Tuesday, January 29, 2013

Osage Orange (Maclura pomifera)

The Osage Orange is one of 6 tree seedlings which will be offered in the 2013 Tree Sale held by the Guernsey Soil & Water Conservation District.  Other seedlings include white pine, American chestnut, English oak, Shellbark hickory, and Allegheny Chinquapin. New this year are fruit trees; both peach and apple. The district will also offer 2 varieties of blueberry, and an America cranberry.  For more information and to receive an order blank, please call 740-432-5624.

Osage Orange, a tree introduced into Ohio during the 1800's, is commonly seen in rural areas where it frequents fields and fencerows. Its usage as a large hedge tree in a row planting and the softball-sized fruits of female trees give it the alternative common name of Hedge Apple.
Commercially, its very strong wood is used to make the best bows for archery. When its wood is used as fenceposts or laid-down timbers, it takes decades to completely rot. Most parts of the tree exude a sticky white sap containing latex when wounded or cut.

A native of portions of Arkansas, Texas, and Oklahoma, Osage Orange loves the prolonged hot and dry conditions of summer, and thrives in poor soils. Specimens found in the open are upright and rapidly growing in youth, becoming arching and spreading with age, reaching 40 feet in height and 40 feet in width with a dense crown of interlacing, thorny branches. A distinctive growth habit is the repeatedly arching branches that hang down at the ends, but periodically send up vertical shoots.
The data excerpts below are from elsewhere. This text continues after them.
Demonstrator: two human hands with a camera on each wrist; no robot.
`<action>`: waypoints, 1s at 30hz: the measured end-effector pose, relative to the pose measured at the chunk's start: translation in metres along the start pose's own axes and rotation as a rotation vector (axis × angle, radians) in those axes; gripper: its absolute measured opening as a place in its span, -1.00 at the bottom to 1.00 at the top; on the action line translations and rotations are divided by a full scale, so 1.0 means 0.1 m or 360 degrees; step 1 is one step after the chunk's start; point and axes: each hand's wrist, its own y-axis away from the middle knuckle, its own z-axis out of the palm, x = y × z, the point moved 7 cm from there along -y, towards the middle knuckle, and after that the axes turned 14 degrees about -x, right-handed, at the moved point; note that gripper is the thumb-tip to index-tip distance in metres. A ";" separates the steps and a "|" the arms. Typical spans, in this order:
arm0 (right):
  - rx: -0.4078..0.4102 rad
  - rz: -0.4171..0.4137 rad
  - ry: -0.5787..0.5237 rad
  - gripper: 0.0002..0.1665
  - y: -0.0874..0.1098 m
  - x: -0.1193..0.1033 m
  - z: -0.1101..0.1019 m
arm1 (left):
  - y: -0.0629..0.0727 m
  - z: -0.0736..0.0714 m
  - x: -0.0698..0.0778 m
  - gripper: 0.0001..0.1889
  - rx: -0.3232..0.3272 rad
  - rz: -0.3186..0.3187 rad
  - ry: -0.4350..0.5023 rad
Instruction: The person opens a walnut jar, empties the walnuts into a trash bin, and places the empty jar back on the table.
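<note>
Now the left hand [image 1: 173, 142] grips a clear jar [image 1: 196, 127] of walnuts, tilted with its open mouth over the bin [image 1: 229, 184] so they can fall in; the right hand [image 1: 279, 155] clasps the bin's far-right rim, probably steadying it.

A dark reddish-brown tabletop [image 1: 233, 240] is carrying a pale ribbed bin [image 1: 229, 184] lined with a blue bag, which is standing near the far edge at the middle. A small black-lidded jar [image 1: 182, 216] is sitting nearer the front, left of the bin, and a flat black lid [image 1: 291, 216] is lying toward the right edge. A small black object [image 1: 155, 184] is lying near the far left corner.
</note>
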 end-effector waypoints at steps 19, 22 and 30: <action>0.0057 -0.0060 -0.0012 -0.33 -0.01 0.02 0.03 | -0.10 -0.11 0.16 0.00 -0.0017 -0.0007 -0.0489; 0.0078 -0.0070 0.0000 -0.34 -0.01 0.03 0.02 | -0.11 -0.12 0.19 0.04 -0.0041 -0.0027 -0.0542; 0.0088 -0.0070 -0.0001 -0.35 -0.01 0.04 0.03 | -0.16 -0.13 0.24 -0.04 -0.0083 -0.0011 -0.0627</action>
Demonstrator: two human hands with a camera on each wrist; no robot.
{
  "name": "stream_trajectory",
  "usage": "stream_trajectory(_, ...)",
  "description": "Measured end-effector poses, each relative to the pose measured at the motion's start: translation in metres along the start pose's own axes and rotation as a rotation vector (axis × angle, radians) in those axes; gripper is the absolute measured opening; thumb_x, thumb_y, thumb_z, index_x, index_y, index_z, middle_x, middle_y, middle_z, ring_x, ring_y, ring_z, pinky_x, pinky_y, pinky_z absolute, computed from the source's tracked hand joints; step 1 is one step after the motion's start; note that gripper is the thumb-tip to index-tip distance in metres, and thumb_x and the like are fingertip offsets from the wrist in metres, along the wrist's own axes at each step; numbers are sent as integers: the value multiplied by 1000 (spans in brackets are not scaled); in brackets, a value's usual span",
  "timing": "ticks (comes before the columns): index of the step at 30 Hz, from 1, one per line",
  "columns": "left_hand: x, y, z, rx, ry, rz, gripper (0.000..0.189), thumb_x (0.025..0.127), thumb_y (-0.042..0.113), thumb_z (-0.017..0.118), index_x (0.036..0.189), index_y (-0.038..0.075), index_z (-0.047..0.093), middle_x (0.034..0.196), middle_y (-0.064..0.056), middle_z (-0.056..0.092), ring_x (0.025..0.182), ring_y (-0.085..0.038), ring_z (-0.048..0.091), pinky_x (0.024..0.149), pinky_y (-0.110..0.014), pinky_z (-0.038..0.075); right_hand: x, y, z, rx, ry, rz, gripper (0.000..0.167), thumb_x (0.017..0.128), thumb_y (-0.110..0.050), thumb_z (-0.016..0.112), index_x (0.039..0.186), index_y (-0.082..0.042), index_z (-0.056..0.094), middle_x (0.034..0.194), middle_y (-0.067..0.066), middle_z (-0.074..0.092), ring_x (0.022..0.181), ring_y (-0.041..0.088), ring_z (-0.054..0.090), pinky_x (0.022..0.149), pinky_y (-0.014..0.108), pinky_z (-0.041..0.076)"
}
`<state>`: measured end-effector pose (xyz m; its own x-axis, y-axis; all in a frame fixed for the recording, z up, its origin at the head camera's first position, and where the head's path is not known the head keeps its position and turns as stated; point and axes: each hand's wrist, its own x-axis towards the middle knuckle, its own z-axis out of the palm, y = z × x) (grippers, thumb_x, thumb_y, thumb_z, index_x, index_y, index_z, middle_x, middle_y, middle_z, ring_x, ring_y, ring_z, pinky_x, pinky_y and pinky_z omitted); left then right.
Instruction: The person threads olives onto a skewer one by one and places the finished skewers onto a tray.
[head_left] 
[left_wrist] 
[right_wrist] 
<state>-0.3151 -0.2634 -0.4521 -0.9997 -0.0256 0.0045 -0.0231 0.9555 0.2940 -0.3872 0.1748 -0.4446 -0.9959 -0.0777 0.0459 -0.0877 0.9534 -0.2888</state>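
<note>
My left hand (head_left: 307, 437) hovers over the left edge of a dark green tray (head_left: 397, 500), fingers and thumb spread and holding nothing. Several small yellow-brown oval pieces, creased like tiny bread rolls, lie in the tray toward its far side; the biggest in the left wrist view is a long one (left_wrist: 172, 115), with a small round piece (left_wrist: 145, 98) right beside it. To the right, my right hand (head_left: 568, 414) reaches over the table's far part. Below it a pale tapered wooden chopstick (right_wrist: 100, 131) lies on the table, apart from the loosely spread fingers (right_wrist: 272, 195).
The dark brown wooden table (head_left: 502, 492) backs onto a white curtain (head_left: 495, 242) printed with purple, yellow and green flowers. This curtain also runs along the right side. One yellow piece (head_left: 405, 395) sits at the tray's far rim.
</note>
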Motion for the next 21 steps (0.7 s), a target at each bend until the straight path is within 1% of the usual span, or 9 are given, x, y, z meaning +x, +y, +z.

As a member of the Mulberry Family, it is related to the Mulberries and Figs.

Planting Requirements - The adaptability of Osage Orange to a wide range of soils (organic, clay, sandy, or rocky, with acidic or alkaline pH) and moisture levels (wet, moist, or very dry) accounts for its widespread distribution throughout the eastern, midwestern, and Great Plains areas of the United States, far beyond its native range. It is most noteworthy during prolonged hot and dry summers, when its dark green, shiny foliage never fades or wilts. Osage Orange grows in full sun to partial sun, and is found in zones 4 to 9.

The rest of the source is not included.